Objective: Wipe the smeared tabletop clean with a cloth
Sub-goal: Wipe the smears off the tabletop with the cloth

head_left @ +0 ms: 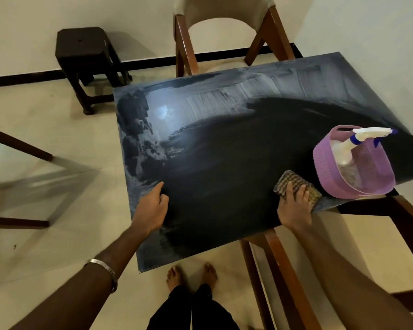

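Cream floor tiles surrounded the dark glossy tabletop [224, 163], whose middle looked wiped while grey smears remained along its far and left edges. Right hand [295, 206] pressed flat-fingered on the checked cloth [293, 181]; left hand [152, 208] rested loosely curled, empty.

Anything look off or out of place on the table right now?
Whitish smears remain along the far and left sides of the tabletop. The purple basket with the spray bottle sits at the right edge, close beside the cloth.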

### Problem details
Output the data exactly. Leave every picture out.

### Problem solution
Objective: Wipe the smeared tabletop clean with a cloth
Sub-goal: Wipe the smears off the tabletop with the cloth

head_left @ +0 ms: 

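Cream floor tiles surrounded the dark glossy tabletop [224, 163], whose middle looked wiped while grey smears remained along its far and left edges. Right hand [295, 206] pressed flat-fingered on the checked cloth [293, 181]; left hand [152, 208] rested loosely curled, empty.

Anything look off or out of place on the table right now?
Whitish smears remain along the far and left sides of the tabletop. The purple basket with the spray bottle sits at the right edge, close beside the cloth.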

No additional response is required.